Please state how many lines in the records contain the string "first", with no words besides the number.

==================================================

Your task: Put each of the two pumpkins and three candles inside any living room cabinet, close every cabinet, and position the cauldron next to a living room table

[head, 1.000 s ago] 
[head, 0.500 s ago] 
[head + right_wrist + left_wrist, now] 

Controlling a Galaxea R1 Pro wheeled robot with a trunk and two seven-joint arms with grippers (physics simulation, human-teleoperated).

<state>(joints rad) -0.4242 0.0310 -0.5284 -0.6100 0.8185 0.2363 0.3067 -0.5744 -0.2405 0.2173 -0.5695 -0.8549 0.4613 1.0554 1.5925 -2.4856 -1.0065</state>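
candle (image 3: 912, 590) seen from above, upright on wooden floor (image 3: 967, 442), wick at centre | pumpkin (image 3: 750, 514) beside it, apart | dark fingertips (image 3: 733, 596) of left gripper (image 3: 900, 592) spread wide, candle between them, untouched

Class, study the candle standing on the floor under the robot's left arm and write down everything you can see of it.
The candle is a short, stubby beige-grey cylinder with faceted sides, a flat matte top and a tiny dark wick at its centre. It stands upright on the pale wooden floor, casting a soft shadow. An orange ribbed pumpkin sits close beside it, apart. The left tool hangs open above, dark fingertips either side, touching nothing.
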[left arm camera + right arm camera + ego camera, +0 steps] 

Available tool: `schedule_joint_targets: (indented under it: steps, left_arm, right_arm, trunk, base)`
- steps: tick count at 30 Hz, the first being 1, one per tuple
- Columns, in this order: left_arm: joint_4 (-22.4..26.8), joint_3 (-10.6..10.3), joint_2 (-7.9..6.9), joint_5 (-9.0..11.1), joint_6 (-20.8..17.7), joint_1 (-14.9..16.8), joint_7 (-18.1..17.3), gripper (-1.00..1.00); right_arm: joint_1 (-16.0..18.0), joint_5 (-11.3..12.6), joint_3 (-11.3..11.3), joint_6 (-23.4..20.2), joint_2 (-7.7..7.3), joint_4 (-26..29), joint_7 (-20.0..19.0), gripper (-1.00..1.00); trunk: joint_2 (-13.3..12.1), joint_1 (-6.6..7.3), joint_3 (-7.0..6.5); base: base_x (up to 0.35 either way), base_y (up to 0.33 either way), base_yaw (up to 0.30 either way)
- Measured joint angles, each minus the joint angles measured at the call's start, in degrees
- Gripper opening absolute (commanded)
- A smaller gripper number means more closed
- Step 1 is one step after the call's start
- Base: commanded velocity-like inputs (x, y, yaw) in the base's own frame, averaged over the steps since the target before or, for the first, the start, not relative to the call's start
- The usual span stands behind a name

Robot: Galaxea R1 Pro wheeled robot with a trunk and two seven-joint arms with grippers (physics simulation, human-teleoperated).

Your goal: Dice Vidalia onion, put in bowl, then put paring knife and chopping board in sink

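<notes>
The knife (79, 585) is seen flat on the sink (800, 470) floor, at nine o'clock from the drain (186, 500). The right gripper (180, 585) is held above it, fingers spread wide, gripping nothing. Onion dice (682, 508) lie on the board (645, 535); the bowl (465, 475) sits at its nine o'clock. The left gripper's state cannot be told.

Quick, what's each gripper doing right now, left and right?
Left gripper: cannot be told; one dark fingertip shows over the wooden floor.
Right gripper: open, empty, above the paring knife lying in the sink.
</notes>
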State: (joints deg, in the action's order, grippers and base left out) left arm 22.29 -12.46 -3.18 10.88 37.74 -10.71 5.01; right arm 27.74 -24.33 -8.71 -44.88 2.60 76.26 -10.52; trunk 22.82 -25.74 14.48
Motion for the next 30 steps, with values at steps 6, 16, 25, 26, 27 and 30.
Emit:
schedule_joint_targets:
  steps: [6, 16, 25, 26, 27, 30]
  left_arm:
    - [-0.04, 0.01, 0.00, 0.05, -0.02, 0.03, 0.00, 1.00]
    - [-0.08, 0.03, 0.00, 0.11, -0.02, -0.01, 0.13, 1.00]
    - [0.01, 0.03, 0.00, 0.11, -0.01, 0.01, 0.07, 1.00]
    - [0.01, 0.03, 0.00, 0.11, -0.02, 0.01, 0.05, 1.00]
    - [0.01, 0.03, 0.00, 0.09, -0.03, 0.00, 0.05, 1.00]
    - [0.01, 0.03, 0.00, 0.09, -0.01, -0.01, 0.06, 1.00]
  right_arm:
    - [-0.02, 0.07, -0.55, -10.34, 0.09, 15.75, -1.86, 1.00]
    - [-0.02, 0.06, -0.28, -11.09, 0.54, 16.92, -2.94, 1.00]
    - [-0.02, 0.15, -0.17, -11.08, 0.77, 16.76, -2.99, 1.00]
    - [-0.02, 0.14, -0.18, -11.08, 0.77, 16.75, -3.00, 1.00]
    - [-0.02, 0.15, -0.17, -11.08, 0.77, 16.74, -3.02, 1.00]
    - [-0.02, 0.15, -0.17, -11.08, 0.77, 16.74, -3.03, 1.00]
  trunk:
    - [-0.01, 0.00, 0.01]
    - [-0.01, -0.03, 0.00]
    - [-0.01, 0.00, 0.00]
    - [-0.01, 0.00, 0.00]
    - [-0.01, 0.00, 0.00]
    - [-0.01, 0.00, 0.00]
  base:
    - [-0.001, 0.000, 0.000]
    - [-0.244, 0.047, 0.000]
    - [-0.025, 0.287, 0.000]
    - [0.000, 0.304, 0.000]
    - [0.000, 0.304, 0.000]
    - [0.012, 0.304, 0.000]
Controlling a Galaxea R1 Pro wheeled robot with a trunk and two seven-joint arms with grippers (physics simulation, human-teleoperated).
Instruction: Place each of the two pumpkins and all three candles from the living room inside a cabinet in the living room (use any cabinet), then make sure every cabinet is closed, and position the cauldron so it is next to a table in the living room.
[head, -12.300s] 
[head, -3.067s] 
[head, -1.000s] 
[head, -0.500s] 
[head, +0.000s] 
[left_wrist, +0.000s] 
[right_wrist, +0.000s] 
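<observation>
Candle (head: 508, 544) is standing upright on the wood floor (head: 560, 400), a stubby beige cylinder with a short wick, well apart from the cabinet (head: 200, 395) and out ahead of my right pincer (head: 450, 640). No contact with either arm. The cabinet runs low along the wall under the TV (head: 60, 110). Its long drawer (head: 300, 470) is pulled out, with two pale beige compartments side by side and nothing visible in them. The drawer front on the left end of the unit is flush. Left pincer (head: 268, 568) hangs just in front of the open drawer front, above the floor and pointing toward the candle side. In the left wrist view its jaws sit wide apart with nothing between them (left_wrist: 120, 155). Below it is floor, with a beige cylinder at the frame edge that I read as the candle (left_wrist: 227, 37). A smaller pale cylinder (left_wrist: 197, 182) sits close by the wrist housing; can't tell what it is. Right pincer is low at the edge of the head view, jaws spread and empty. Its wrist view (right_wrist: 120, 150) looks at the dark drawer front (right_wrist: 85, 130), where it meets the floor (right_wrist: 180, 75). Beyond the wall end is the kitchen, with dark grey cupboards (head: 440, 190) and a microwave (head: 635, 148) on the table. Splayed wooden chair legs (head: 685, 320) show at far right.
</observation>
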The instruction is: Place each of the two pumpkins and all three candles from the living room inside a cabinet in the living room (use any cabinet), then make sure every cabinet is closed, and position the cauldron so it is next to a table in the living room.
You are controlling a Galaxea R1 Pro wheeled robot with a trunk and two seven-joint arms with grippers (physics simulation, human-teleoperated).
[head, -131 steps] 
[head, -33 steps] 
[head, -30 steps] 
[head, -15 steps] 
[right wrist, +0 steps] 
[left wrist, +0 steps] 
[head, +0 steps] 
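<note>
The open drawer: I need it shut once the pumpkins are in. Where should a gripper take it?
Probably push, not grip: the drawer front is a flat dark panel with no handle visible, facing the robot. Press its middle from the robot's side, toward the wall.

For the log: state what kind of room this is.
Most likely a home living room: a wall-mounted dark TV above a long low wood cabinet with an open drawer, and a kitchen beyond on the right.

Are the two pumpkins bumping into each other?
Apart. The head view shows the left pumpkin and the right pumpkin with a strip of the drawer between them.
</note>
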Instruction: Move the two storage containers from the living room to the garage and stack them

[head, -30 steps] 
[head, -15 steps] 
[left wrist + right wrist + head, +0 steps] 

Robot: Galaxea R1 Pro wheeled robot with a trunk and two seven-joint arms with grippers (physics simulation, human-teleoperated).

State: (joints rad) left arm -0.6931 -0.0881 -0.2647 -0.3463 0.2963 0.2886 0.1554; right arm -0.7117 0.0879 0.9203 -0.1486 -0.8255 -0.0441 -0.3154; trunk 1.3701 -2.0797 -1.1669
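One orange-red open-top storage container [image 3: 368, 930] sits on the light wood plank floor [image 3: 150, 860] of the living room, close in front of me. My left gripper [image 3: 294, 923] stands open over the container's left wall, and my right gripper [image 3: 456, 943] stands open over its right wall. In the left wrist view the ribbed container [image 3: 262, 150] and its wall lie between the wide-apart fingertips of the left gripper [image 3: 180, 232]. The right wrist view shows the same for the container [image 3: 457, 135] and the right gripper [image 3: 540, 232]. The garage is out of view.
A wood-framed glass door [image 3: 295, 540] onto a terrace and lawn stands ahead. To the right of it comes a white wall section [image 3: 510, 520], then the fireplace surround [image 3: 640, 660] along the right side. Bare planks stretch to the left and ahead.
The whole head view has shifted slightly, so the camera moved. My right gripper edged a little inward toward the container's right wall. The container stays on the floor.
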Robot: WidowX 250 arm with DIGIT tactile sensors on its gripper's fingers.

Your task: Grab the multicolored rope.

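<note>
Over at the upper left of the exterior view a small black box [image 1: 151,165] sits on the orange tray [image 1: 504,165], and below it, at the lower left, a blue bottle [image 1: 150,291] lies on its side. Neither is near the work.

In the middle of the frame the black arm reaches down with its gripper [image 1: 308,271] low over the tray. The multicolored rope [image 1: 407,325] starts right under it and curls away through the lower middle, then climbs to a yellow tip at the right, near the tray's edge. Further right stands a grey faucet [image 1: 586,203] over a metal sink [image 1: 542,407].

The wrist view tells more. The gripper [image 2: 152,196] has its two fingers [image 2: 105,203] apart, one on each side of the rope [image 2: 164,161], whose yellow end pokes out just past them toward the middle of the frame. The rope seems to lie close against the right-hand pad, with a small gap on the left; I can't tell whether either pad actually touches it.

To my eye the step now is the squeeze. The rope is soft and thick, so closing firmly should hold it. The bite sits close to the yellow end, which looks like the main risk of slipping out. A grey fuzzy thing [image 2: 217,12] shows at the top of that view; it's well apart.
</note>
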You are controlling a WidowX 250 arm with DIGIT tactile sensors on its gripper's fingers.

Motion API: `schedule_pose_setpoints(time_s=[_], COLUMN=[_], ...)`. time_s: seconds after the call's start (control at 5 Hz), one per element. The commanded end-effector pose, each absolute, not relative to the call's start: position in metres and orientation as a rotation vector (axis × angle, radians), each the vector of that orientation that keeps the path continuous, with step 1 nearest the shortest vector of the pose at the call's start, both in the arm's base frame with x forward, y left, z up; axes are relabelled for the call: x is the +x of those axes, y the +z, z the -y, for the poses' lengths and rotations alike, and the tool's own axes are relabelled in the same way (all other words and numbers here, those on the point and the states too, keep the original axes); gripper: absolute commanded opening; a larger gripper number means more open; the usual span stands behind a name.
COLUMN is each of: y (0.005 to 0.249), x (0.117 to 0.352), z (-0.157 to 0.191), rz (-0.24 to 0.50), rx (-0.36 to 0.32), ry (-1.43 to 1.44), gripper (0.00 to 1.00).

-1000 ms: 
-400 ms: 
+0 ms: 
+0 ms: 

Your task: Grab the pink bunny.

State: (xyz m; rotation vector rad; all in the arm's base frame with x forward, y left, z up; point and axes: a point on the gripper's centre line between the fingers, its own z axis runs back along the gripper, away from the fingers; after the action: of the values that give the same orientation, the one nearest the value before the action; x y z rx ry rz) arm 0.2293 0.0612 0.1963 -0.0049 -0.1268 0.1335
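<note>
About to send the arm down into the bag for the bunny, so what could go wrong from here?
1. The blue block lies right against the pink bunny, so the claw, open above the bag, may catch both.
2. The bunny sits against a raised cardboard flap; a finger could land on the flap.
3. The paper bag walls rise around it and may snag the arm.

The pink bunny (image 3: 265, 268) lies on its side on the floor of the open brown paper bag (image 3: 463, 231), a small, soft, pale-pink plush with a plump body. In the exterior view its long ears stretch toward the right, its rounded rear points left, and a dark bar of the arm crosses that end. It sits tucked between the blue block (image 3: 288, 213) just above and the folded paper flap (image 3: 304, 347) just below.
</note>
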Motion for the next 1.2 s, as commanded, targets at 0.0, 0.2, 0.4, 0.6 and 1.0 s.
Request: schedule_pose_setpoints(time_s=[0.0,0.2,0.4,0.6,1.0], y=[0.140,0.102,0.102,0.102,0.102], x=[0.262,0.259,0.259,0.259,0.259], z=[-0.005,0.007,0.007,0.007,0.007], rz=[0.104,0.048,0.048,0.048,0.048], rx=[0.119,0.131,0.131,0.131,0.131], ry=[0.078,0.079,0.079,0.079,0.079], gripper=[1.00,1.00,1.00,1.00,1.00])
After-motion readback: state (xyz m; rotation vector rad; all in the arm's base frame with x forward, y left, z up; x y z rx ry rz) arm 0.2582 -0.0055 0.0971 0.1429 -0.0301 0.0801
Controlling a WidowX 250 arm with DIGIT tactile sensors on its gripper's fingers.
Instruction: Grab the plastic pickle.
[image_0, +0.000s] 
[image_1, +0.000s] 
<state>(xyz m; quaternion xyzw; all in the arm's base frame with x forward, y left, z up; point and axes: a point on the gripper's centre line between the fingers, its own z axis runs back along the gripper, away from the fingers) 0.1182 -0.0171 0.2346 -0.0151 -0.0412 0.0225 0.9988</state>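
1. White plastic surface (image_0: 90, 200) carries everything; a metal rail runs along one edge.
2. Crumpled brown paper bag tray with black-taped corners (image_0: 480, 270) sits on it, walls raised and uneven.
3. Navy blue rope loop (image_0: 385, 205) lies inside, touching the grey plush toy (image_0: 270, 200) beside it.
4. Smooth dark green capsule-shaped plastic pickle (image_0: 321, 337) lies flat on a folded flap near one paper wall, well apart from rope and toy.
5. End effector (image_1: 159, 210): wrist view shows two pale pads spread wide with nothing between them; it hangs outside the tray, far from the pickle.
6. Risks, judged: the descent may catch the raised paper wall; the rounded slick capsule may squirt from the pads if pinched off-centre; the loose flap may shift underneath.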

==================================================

ANSWER TO THIS EXERCISE: 2